Weekly binary options technical forecast April 27 - May 1

USD/RUB: Bearish


The Russian rouble was vulnerable to the plunge of oil prices registered last Monday. As a result, USD/RUB soared to weekly high levels at 77.6500. However, the binary options market noted a sharp reversal of the price action and the U-turn amid the demand for put options for the currency pair. The exchange rate was declining throughout the rest of the trading week, offering a brilliant opportunity for a lucrative cycle of buying call options. The technical background was getting ready for such a scenario and several indicators delivered bearish signals on different timeframes. Currently, the intraday technical outlook is in favour of a bearish continuation scenario and here is why.
The four-hourly chart below shows an effective combination of technical indicators. The bullish momentum was exhausted at the peak on April 22, causing the counter-trend correction. After the USD/RUB currency pair crossed the Ichimoku Conversion line, which acted as the support curve, the indicator pointed to a likelihood of a deeper retracement southwards.

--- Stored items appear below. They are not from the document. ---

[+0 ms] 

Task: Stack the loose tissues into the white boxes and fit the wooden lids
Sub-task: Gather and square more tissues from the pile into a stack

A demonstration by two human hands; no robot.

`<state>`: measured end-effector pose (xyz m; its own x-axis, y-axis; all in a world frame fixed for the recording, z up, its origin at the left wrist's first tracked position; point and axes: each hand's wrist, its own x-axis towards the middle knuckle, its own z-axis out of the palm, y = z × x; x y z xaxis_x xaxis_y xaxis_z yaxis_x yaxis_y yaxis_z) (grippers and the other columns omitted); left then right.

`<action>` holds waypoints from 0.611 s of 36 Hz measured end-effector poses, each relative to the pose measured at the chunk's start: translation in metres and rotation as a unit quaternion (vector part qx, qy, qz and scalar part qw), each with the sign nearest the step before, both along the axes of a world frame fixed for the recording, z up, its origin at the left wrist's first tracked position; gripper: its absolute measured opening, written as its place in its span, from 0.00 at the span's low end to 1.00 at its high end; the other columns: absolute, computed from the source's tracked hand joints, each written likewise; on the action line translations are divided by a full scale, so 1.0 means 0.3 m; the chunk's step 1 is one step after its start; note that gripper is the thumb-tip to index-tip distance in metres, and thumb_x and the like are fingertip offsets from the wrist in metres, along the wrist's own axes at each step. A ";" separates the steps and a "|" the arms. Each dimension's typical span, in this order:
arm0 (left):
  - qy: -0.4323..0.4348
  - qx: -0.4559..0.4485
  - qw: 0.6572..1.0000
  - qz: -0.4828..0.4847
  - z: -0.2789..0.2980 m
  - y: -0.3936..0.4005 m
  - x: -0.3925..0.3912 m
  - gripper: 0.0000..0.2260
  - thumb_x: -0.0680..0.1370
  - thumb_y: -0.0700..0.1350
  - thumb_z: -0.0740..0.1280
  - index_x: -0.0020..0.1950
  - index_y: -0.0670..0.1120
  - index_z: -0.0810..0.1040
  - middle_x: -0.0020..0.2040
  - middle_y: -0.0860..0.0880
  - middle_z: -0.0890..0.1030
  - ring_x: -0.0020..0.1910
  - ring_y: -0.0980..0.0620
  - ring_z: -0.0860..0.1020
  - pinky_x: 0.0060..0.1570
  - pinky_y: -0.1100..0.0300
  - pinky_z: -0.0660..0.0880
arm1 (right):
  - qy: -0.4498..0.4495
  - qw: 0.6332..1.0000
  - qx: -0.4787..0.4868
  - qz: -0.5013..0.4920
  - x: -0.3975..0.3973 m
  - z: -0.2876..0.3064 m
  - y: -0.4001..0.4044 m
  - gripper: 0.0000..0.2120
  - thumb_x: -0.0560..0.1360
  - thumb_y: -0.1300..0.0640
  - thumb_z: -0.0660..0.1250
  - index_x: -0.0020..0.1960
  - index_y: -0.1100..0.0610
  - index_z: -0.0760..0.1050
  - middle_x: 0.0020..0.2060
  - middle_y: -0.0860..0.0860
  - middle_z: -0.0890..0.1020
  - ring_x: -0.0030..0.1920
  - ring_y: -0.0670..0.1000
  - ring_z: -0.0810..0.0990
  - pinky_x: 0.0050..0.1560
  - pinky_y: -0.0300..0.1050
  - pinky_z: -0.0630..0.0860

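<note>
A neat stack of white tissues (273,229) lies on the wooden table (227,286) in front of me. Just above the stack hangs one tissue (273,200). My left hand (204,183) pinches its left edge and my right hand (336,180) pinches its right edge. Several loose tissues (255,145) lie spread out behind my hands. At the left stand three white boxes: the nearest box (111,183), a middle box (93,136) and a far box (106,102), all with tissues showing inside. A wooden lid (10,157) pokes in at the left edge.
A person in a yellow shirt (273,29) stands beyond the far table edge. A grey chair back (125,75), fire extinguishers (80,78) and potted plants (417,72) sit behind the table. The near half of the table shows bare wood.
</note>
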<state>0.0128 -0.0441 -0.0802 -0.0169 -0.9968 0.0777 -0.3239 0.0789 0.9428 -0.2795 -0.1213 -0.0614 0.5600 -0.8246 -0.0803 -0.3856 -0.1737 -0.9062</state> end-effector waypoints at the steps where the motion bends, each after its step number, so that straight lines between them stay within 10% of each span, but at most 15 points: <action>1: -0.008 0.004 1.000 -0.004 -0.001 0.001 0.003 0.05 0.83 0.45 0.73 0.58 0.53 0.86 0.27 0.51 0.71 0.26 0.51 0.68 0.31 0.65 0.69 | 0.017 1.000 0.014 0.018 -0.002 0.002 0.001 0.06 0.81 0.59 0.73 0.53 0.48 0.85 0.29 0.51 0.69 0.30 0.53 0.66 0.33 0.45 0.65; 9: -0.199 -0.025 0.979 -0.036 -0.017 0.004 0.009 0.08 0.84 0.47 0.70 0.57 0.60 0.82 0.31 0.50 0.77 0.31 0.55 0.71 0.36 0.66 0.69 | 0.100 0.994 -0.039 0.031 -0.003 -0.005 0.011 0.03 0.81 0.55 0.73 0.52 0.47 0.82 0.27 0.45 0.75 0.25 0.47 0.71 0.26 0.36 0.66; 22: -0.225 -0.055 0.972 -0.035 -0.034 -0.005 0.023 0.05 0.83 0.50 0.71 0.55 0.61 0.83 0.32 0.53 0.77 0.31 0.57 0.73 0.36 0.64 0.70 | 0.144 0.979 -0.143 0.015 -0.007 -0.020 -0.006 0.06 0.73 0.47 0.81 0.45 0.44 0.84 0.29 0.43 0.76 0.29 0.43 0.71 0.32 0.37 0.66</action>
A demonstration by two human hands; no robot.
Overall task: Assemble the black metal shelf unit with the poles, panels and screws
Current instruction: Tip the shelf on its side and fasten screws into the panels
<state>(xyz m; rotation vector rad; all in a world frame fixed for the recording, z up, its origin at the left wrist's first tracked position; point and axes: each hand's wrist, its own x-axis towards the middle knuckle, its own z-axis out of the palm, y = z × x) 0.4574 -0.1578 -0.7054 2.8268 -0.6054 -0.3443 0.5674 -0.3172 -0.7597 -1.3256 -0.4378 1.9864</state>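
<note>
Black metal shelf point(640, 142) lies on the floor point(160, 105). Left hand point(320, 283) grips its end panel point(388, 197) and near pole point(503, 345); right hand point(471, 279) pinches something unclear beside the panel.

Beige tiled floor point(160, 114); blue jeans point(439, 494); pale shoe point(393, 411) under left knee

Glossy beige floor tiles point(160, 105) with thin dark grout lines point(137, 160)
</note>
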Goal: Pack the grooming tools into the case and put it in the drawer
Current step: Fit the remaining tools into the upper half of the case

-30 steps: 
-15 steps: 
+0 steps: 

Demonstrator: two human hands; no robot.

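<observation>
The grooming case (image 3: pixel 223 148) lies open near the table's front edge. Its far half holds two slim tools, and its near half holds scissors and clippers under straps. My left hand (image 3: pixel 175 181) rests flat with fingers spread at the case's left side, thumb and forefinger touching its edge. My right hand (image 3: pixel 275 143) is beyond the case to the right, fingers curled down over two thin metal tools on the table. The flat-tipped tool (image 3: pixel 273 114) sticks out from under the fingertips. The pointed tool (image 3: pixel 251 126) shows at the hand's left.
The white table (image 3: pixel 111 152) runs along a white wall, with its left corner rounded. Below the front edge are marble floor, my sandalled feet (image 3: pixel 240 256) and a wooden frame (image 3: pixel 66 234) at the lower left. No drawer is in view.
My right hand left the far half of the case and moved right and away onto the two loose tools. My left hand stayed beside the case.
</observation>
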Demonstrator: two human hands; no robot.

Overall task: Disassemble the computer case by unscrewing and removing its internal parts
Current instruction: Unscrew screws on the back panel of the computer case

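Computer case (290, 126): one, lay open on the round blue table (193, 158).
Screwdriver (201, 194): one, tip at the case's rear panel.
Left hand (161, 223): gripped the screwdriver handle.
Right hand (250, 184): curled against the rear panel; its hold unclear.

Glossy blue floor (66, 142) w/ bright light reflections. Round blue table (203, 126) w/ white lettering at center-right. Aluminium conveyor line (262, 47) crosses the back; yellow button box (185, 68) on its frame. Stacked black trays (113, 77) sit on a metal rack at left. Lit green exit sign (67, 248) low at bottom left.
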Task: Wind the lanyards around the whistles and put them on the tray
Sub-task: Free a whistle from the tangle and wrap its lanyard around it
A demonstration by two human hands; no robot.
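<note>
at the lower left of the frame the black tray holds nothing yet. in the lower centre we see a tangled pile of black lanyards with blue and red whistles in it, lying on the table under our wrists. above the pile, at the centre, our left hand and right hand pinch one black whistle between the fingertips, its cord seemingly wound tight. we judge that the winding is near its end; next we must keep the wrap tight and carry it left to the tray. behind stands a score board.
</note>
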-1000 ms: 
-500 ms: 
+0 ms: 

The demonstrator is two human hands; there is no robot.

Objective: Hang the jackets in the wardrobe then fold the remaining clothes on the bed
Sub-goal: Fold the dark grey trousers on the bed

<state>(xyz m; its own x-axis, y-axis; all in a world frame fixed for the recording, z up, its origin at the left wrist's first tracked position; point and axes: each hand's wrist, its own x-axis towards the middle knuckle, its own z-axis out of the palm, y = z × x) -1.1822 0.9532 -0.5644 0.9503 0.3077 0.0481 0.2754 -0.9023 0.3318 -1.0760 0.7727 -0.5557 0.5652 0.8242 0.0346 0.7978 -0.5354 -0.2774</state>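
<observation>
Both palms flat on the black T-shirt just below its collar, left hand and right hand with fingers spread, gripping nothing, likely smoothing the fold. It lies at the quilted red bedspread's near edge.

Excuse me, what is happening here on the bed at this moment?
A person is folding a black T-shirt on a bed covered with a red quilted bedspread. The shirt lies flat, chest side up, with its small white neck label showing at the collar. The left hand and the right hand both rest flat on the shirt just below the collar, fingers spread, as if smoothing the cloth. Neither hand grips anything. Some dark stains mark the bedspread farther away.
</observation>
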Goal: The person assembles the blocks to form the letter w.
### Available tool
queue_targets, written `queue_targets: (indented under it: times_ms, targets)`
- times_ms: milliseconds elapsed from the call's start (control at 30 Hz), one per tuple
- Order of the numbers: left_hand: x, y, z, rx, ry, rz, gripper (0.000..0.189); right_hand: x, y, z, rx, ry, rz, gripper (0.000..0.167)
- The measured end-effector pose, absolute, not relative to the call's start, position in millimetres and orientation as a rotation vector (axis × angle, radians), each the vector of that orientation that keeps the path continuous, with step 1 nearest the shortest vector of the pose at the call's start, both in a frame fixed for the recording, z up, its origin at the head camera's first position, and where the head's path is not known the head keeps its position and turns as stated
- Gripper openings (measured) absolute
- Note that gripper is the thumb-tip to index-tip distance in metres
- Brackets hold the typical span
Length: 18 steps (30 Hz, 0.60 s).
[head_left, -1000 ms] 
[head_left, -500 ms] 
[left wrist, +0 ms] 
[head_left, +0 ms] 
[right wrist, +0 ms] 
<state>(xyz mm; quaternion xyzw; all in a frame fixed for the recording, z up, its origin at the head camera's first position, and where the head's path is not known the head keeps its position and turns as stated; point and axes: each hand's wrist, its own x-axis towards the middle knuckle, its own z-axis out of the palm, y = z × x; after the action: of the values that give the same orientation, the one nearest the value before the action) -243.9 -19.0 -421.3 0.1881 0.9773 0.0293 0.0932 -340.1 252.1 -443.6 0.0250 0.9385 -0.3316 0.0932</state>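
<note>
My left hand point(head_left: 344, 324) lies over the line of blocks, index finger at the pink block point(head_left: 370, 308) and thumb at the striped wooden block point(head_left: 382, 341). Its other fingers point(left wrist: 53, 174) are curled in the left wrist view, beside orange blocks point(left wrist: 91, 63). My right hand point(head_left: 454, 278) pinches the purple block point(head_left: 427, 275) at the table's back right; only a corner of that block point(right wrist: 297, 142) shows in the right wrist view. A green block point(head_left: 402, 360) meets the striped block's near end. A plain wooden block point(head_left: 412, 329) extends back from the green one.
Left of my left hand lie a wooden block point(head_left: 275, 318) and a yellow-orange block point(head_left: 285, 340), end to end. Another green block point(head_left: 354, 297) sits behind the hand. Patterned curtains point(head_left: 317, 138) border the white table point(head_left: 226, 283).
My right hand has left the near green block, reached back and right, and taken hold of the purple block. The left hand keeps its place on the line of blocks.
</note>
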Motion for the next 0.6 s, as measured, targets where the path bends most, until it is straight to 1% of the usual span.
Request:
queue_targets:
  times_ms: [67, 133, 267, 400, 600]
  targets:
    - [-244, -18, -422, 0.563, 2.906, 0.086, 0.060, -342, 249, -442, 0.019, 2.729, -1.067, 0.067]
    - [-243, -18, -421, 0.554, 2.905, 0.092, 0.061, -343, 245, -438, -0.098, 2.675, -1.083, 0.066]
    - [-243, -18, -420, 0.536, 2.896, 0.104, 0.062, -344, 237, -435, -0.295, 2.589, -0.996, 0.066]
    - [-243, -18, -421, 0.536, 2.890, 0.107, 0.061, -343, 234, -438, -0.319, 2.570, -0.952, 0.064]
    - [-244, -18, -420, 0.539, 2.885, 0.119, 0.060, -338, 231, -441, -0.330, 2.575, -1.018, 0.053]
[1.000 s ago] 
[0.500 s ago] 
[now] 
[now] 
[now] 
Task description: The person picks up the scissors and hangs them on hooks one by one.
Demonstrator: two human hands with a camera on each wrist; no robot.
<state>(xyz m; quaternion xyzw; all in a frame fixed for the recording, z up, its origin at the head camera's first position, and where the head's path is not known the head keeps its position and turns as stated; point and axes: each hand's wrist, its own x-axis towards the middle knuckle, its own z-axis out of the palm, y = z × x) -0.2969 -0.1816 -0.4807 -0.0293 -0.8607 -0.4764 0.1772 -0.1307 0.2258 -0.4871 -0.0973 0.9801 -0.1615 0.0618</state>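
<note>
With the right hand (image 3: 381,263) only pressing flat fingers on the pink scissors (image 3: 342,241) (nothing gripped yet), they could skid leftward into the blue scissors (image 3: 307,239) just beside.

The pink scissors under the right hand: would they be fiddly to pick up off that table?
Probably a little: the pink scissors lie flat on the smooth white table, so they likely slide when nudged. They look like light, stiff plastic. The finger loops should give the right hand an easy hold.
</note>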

The Average Directional Index confirmed the signal as -DI (red) and +DI (green) lines crossed each other, while the mainline started descending, underlining the weakened momentum. The Relative Strength Index dropped below the 50% threshold, confirming both bearish signals and completing the bearish reversal pattern.
Since the binary options market opened Monday with a bearish bias for USD/RUB, a further slide of the rate is likely. The current price keeps sliding on the back of sustainable demand for put options, breaching the basic support level of the Ichimoku Cloud, while the leading span is about to perform the bearish crossover. On top of that, the ADX main line started ascending again and breached the threshold, which means that the bullish momentum is rising. Therefore, we expect the pair to test a crucial support level at around 73.00/72.80, the bottom of the past trading week registered on April 12-15.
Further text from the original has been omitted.